What is expected: The exercise calls for a faithful copy of all the data.

Source material:
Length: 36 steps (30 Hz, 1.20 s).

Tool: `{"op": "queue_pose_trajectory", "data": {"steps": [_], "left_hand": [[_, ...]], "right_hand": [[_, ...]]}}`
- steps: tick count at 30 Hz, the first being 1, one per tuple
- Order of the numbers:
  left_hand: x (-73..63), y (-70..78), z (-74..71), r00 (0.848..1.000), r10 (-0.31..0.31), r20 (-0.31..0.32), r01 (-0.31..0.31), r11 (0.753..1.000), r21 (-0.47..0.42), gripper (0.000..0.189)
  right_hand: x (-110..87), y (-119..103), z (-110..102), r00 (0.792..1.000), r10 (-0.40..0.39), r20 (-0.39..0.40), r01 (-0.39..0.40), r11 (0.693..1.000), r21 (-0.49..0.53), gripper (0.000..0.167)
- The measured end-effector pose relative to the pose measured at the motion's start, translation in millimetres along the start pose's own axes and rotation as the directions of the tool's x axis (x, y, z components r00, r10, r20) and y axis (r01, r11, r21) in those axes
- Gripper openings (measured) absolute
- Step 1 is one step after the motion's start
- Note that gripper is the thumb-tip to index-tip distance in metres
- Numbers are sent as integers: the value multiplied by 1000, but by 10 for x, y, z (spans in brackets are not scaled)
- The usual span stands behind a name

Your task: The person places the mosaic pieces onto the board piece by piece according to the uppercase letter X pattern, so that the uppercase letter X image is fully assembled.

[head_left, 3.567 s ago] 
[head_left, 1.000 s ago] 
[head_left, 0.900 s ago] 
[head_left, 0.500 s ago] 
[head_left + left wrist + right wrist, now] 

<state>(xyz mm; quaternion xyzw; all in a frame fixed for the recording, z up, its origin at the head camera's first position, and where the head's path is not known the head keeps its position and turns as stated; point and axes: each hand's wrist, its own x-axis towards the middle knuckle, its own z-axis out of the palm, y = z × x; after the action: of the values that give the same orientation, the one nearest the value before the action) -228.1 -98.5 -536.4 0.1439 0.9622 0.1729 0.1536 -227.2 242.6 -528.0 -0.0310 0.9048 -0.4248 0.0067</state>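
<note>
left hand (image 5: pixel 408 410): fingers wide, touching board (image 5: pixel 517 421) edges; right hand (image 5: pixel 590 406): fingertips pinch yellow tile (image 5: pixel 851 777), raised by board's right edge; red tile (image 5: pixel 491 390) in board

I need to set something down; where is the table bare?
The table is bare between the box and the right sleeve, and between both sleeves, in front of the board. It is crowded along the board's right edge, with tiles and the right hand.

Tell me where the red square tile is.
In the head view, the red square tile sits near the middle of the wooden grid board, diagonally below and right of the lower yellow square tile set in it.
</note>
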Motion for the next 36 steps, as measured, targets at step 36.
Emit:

Finished task:
Length: 36 steps (30 Hz, 1.20 s).

Tool: `{"op": "queue_pose_trajectory", "data": {"steps": [_], "left_hand": [[_, ...]], "right_hand": [[_, ...]]}}`
- steps: tick count at 30 Hz, the first being 1, one per tuple
- Order of the numbers:
  left_hand: x (-73..63), y (-70..78), z (-74..71), r00 (0.848..1.000), r10 (-0.31..0.31), r20 (-0.31..0.32), r01 (-0.31..0.31), r11 (0.753..1.000), r21 (-0.47..0.42), gripper (0.000..0.189)
  right_hand: x (-110..87), y (-119..103), z (-110..102), r00 (0.792..1.000), r10 (-0.40..0.39), r20 (-0.39..0.40), r01 (-0.39..0.40), r11 (0.693..1.000), r21 (-0.49..0.53), gripper (0.000..0.167)
- The measured end-effector pose relative to the pose measured at the motion's start, translation in millimetres along the start pose's own axes and rotation as the directions of the tool's x axis (x, y, z components r00, r10, r20) and y axis (r01, r11, r21) in those axes
- Gripper openings (measured) absolute
- Step 1 is one step after the motion's start
- Note that gripper is the thumb-tip to index-tip distance in metres
- Numbers are sent as integers: the value multiplied by 1000, but by 10 for x, y, z (spans in brackets are not scaled)
- The usual span stands behind a name

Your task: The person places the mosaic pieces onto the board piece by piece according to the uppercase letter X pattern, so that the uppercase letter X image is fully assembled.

[head_left, 3.567 s ago] 
[head_left, 1.000 s ago] 
[head_left, 0.900 s ago] 
[head_left, 0.500 s ago] 
[head_left + left wrist + right wrist, now] 

<state>(xyz mm; quaternion xyzw; all in a frame fixed for the recording, z up, its origin at the head camera's first position, and where the head's path is not known the head keeps its position and turns as stated; point and axes: each hand's wrist, its own x-axis towards the middle knuckle, its own z-axis out of the palm, y = z × x; after the action: of the values that give the same orientation, the one nearest the value before the action) -228.1 -98.5 -536.4 0.1439 0.9622 0.1729 0.1536 -227.2 242.6 -528.0 -0.0310 0.9048 -0.4248 0.0067</state>
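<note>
left hand (image 5: pixel 408 410): fingers wide, touching board (image 5: pixel 517 421) edges; right hand (image 5: pixel 590 406): fingertips pinch yellow tile (image 5: pixel 851 777), raised by board's right edge; red tile (image 5: pixel 491 390) in board

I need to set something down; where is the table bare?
The table is bare between the box and the right sleeve, and between both sleeves, in front of the board. It is crowded along the board's right edge, with tiles and the right hand.

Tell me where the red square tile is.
In the head view, the red square tile sits near the middle of the wooden grid board, diagonally below and right of the lower yellow square tile set in it.
</note>
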Motion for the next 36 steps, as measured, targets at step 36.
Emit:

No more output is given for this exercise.